Лечение Эрики зашло в тупик. Существо ее, измученное многолетней травлей таблетками и инъекциями, отторгало теперь их мнимую временную пользу. Непрестанно атакующее зло рвало сознание на части, она теряла контроль над своими эмоциями и поведением — неравная борьба, которую человеку незащищенному не выиграть никогда, окажись он даже в руках самых лучших психиатров мира. Но почему Эрика? Почему она, так естественно любящая жизнь? Или любившая? Нет, не верю, что такая душа может погибнуть. Ужасающая власть безумия — огромна, но любовь — выше. Я говорю это тебе, потому что была одной из тех, балансирующих на самом краю пропасти. Черна и бездонна та пропасть, но даже она не способна разлучить человека с Высотой. Сквозь испепеляющий огонь отчаяния и жажду избавления от страданий всегда пробивается росток надежды. Поэтому в грядущий день прозрения преклоним вместе колени и в молитве испросим прощенья для души убиенной сестры моей, убиенной в помешательстве, пусть и рукою своею, но не сердцем своим...
* * *
Долгая, более чем двадцатилетняя война с психической болезнью, шла к концу. В толстых папках клиники хранилась подробная, доскональная ее история, но никакие описания симптомов, диагнозов и прогнозов не могли бы отразить и доли того страшного, отчаянного противостояния, в котором Эрика пребывала все эти годы. Трагедия жизни никогда не вмещается в слова, тем более в научные термины и теории. По-настоящему ее может отразить только трагедия смерти. Что касается дочери, в обеих из них, миссис Харт сыграла решающую роль. И не только потому, что после смерти мужа, напуганная эмоциональным расстройством Эрики, с которой у нее никогда не было ни близости, ни понимания, поторопилась подсадить ее на лекарства, чтобы облегчить свое существование. Причина находилась глубже, в самом материнстве, вынужденном и нежеланном. Врачи настояли на продолжении беременности, и все девять месяцев Элеонора Харт, пребывая в подавленном настроении, почти ненавидела растущую в ней тяжесть и считала дни до освобождения... Рожала она трудно, с осложнениями, долго болела после родов, и здоровенькая, бодрая девочка вызывала в ней раздражение, может, даже зависть. Недовольная неуемной жизнерадостностью и активностью подрастающей дочери, требующей все больше внимания, времени и сил, часто бросала ей со злостью: «Если бы ты знала, сколько я выстрадала из-за тебя, ты бы не вела себя так». Маленькая Рика любила мать, и постепенно осознание своей невольной ответственности за принесенную боль вошло в детскую психику мучительной неясной эмоцией некой собственной гадкости и неполноценности. Это иррациональное чувство вины, непосильное для сознания ребенка порождало тайный, мучительный стыд за нечто ужасное, совершенное ею, о чем она сама не имела ни малейшего представления, и вносило дисгармонию, опасный разлад в полное доброй энергии существо («Если я способна принести столько горя маме, то кто я?»).

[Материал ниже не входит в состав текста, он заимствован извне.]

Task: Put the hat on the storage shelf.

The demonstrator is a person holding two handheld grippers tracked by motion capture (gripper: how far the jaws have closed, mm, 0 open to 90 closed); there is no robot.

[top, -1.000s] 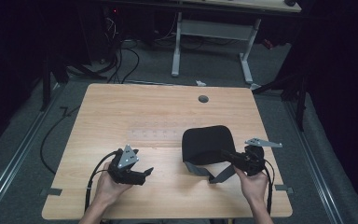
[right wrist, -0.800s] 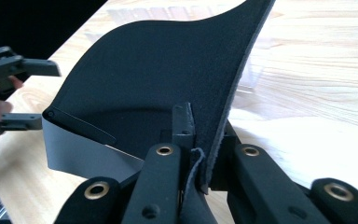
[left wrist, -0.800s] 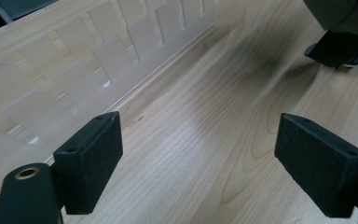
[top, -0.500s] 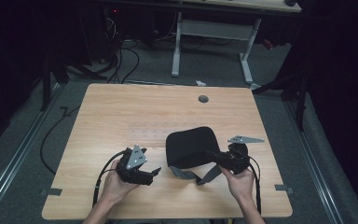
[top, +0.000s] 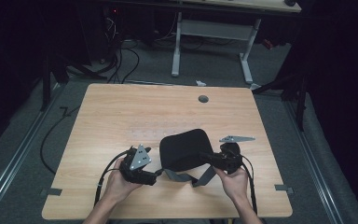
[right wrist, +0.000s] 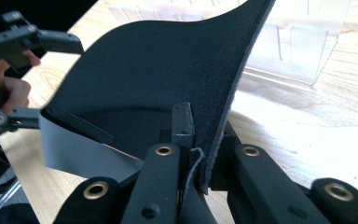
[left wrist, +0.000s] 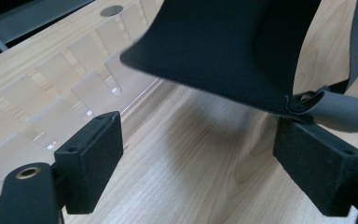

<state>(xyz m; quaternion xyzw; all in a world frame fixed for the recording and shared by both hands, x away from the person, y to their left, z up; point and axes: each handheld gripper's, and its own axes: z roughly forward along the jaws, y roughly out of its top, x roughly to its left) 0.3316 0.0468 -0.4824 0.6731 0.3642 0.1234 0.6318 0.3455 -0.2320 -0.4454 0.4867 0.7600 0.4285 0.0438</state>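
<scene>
A black fabric pad [top: 184, 149] with grey straps [top: 186, 176] hangs just above the wooden table [top: 121, 107], near its front edge. My right gripper [top: 208, 157] holds the pad's right edge. In the right gripper view the jaws [right wrist: 198, 140] are shut on the black cloth [right wrist: 154, 88], and a grey strap [right wrist: 84, 149] curls off to the left. My left gripper [top: 157, 174] sits at the pad's lower left. Its jaws [left wrist: 196, 172] stand open with bare table between them. The pad [left wrist: 223, 46] and a strap end [left wrist: 345, 109] hang just above the right jaw.
A clear plastic rack with several slots [left wrist: 74, 79] stands on the table behind the pad, faint from above [top: 163, 126]. A round cable hole [top: 203, 99] lies near the far edge. Cables trail from both grippers over the front edge. Floor cables and a desk frame lie beyond the table.
My right gripper has carried the black pad leftward, up to the left gripper. The left hand has barely shifted.
</scene>
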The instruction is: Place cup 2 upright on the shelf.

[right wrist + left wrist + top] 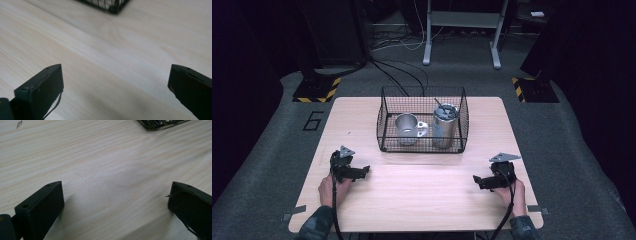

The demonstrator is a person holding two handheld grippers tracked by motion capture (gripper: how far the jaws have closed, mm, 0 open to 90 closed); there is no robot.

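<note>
A black wire basket stands at the far middle of the wooden table. Inside it, a metal mug with a handle sits on the left and a tall steel tumbler with a straw stands on the right. My left gripper rests on the table at the near left, open, with bare wood between its jaws. At the near right, my right gripper also lies open and holds nothing. A corner of the basket shows at the top of the left gripper view, and the basket also appears in the right gripper view.
Bare wood lies between both grippers and in front of the basket. Beyond the table, cables run over grey floor, a metal frame stands at the back, and hazard-striped bases flank the table's far corners.
</note>
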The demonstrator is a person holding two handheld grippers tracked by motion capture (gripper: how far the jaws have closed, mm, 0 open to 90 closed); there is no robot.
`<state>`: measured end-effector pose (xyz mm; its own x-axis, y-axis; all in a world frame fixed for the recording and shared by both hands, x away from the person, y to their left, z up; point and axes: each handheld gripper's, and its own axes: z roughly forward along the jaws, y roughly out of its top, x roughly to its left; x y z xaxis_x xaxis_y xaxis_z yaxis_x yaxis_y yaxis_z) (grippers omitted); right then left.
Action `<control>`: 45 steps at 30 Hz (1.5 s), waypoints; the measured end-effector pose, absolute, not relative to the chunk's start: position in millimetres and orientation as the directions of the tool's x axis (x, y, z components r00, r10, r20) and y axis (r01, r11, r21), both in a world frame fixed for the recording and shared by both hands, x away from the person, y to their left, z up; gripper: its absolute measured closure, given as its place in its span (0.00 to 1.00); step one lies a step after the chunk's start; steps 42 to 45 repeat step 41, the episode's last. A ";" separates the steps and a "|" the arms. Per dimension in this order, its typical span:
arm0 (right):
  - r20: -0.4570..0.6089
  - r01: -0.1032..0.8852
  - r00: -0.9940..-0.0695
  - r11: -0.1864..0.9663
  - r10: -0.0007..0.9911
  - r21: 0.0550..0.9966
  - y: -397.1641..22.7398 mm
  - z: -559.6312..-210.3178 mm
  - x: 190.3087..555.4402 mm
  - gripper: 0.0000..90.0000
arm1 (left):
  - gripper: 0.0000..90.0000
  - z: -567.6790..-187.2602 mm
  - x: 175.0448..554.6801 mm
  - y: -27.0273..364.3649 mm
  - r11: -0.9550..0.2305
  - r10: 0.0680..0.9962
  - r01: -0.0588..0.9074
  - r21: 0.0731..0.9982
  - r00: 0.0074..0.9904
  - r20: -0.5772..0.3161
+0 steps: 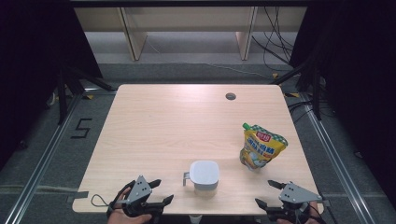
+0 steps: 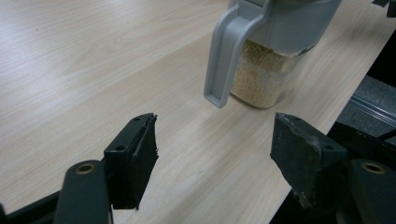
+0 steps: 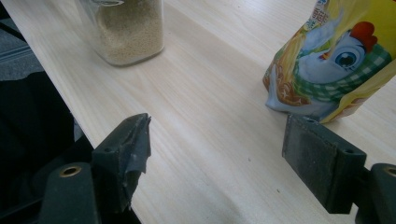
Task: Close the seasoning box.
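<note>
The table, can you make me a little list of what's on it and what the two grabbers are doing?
table: light wood, round hole near the far edge
jar: clear, grey lid and handle, pale grains inside, near the front edge
pouch: yellow, green cap, cartoon chicken, standing right of the jar
left gripper: open, holding nothing, aimed at the jar's handle
right gripper: open, holding nothing, near the pouch
</note>
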<state>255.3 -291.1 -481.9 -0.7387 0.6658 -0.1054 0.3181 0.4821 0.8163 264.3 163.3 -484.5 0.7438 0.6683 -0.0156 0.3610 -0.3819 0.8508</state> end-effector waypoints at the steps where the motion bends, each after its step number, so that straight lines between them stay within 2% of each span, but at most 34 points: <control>1: -0.108 0.314 -0.740 0.483 0.664 0.817 -290.6 -481.9 255.1 0.27 | 0.34 -485.4 263.3 163.3 -0.385 0.670 0.373 0.844 0.742 -0.022; 3: -0.124 0.300 -0.742 0.493 0.659 0.817 -289.9 -481.1 254.9 0.27 | 0.34 -488.7 260.1 160.2 -0.357 0.678 0.387 0.850 0.734 -0.049; 6: -0.109 0.319 -0.739 0.488 0.665 0.813 -287.9 -480.7 252.8 0.27 | 0.33 -490.7 256.3 159.5 -0.383 0.675 0.395 0.835 0.737 -0.038; 8: -0.110 0.319 -0.739 0.489 0.665 0.812 -287.9 -480.7 252.6 0.27 | 0.33 -491.4 255.9 159.8 -0.420 0.671 0.374 0.826 0.742 0.005; 11: -0.114 0.322 -0.735 0.491 0.669 0.809 -288.5 -481.5 253.3 0.27 | 0.32 -494.2 252.2 155.8 -0.401 0.677 0.391 0.829 0.736 -0.020; 12: -0.112 0.326 -0.735 0.493 0.669 0.807 -288.5 -481.7 253.2 0.27 | 0.32 -493.7 252.6 157.0 -0.431 0.664 0.381 0.818 0.748 0.002; 15: -0.113 0.328 -0.740 0.504 0.662 0.799 -288.4 -483.1 253.4 0.27 | 0.31 -495.9 249.9 153.4 -0.393 0.683 0.417 0.819 0.729 -0.043; 20: -0.098 0.358 -0.736 0.507 0.670 0.784 -287.8 -484.9 253.5 0.26 | 0.31 -495.5 253.3 156.6 -0.432 0.666 0.389 0.814 0.746 -0.002; 29: -0.098 0.361 -0.741 0.517 0.664 0.776 -287.4 -486.4 254.0 0.25 | 0.31 -497.9 252.4 154.1 -0.407 0.681 0.416 0.813 0.732 -0.033; 33: -0.099 0.360 -0.741 0.518 0.664 0.776 -287.7 -486.3 254.1 0.25 | 0.31 -496.8 254.0 157.4 -0.449 0.675 0.412 0.793 0.738 -0.002; 38: -0.097 0.361 -0.742 0.518 0.663 0.776 -287.3 -486.3 253.9 0.25 | 0.31 -497.1 253.6 156.5 -0.424 0.681 0.413 0.806 0.732 -0.017; 45: -0.097 0.361 -0.742 0.518 0.663 0.775 -287.4 -486.4 253.8 0.25 | 0.31 -496.5 254.2 157.5 -0.449 0.676 0.412 0.793 0.737 0.000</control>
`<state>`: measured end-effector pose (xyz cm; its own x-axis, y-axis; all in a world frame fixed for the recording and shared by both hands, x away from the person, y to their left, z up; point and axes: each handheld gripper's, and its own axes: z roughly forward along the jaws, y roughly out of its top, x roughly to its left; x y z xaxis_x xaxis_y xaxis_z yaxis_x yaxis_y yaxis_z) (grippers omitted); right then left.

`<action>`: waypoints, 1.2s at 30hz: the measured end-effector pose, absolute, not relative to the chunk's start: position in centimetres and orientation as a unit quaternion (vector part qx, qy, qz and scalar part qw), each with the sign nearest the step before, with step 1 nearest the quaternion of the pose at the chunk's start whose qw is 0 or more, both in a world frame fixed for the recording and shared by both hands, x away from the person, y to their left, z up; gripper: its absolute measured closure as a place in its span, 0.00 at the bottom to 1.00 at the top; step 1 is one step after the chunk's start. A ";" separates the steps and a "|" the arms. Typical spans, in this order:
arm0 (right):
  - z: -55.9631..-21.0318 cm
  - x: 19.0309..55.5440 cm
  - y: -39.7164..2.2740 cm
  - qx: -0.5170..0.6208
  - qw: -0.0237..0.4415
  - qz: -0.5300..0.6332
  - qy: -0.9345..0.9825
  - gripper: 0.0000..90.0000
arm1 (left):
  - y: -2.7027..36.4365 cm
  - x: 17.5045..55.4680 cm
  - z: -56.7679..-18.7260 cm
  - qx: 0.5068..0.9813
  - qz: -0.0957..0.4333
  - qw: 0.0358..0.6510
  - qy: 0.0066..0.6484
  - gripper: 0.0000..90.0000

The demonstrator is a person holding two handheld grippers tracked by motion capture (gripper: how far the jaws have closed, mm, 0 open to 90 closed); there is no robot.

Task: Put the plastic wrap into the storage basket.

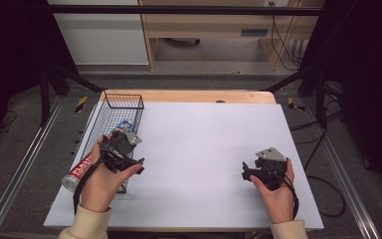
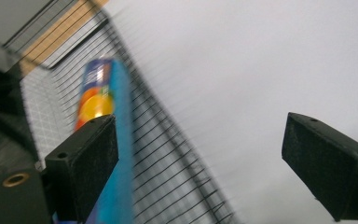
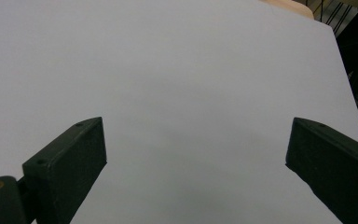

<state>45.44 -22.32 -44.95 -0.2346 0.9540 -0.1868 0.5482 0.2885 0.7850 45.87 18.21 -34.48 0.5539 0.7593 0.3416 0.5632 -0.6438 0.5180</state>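
The table (image 1: 204,149) carries a smooth, matte, pale grey rectangular sheet; a strip of light wood shows along its far edge.

A black wire basket (image 1: 110,127) of thin rods in a fine grid, long and rectangular, lies along the left edge of the table, reaching from near the far-left corner toward the near-left corner. Inside it lies a blue cylindrical tube (image 2: 116,140) with a glossy printed wrapper bearing an orange picture; its length runs along the basket. In the left gripper view the tube and the basket rods are blurred. A second cylindrical container (image 1: 78,172), red with white lettering and a silvery round end, lies beside the near end of the basket, at the left edge of the table.

The left tongs (image 1: 137,167) are held over the near end of the basket, at its inner side. Their two flat, black, foam-faced pads are spread, with nothing between them; the tube lies beyond the left pad, apart from it.

The right tongs (image 1: 246,172) are held over bare sheet near the right edge of the table, well apart from the basket. Their pads are spread wide and grip nothing.
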 end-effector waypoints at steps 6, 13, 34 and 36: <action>-44.9 45.1 -22.5 0.518 0.343 0.299 0.724 0.05 | 15.5 45.9 -35.4 0.879 0.259 0.203 0.345 0.11; -44.9 44.8 -22.8 0.518 0.346 0.297 0.724 0.05 | 13.9 46.1 -36.2 0.889 0.249 0.212 0.321 0.09; -45.0 43.9 -24.0 0.523 0.347 0.297 0.720 0.05 | 9.7 46.0 -40.6 0.918 0.211 0.225 0.249 0.06; -45.0 43.9 -24.1 0.523 0.346 0.297 0.720 0.05 | 9.7 46.0 -41.0 0.918 0.205 0.233 0.245 0.06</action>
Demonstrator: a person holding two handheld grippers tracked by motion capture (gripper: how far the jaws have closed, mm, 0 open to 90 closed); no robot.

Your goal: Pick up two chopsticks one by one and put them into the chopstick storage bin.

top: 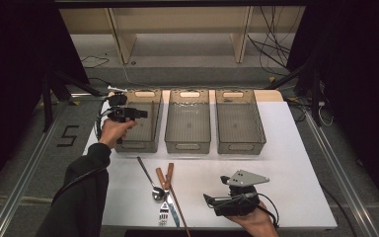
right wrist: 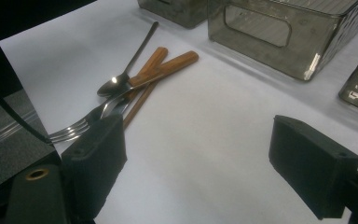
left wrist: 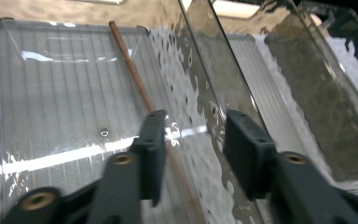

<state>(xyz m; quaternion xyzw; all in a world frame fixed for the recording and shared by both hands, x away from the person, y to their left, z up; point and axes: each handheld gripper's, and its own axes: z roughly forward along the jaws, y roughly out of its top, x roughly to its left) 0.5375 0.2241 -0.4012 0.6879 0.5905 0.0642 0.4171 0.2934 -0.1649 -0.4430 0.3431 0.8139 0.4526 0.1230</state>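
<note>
White paper covers the counter (top: 286,148), and dark floor surrounds it. Three clear bins stand in a row at the far side: the left bin (top: 140,143), the middle bin (top: 188,143) and the right bin (top: 241,143), each just beside the next.

At the left, the left tongs (top: 139,114) hang over the left bin, pointing toward its inside. In the left gripper view the left tongs (left wrist: 193,140) are spread, with nothing pressed between the pads. A thin brown chopstick (left wrist: 130,65) lies on the ribbed floor of this bin, running from the far wall toward the tongs. Its near part passes beside one jaw; whether it touches that jaw I cannot tell.

Near the front edge, the right tongs (top: 207,198) rest low above the counter, pointing to the left. In the right gripper view the right tongs (right wrist: 196,154) are spread wide, and only bare paper is between the jaws.

A small pile of cutlery lies between the two hands, near the front edge. It has a spoon (top: 149,178), a fork (top: 164,213) and a knife (top: 170,197), both with wooden handles, and a second chopstick (top: 180,212). These pieces cross and touch each other. The pile is just beside the right tongs and well apart from the bins.
</note>
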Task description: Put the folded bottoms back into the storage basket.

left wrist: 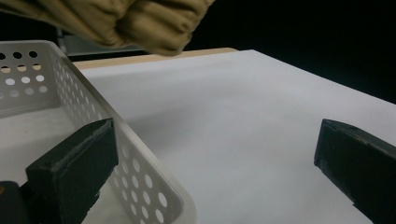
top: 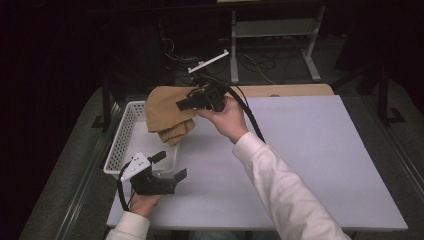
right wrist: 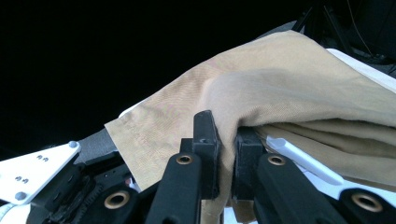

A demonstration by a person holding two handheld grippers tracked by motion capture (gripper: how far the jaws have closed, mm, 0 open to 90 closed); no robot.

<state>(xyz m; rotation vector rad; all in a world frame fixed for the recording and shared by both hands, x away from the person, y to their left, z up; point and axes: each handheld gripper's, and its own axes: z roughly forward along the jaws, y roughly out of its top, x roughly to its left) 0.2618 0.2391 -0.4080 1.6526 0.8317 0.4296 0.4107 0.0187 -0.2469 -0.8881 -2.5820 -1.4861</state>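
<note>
One tan cloth (top: 167,112) pinched in right hand-held gripper (top: 186,104) over one white basket (top: 121,137); left hand-held gripper (top: 170,166) spread, empty.

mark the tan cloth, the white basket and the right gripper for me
tan cloth (top: 162,112), high view, upper fold of the hanging fabric
white basket (top: 121,135), high view, perforated left wall
right gripper (right wrist: 227,151), right gripper view, between the fingers, shut on the cloth

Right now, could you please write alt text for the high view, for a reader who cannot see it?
The right tool holds a folded tan cloth raised over the far end of a white perforated basket at the left edge of a white table. The left tool, jaws open, rests by the basket's near end, and both of the person's sleeves are white.
</note>
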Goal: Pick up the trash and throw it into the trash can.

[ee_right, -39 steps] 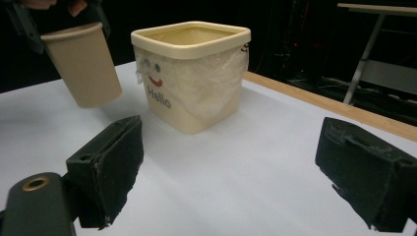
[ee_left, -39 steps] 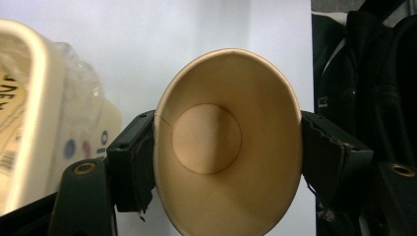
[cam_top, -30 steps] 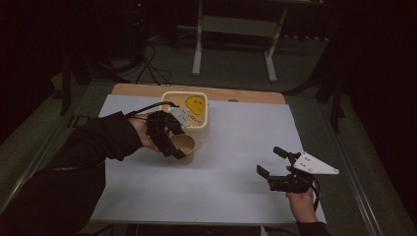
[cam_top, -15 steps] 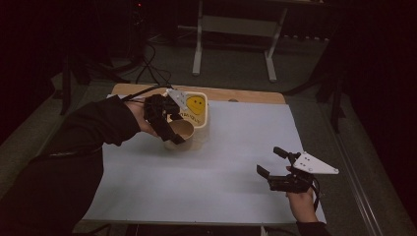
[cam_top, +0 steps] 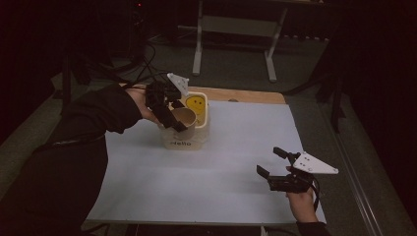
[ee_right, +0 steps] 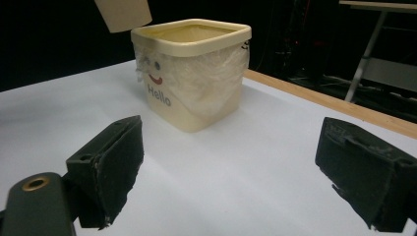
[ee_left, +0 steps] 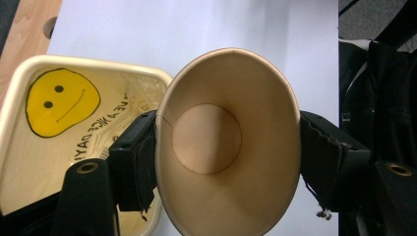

Отлученная еще до рождения от материнской любви, Эрика тянулась к отцу, которого обожала и с которым чувствовала себя защищенной и нужной. В тот вечер, когда она увидела его на полу мастерской в странной, неуклюжей позе, с полуоткрытыми застывшими глазами и страдальческим, как казалось при свете лампы, выражением на совершенно белом мертвом лице, в ней самой тоже как будто что-то умерло, и зародился страх. В одно мгновение мир представился угрозой, монстром, с которым теперь ей предстояло бороться в одиночку. «Папа, папа... я всегда буду слушаться, не оставляй меня... ты же не злой, папа...».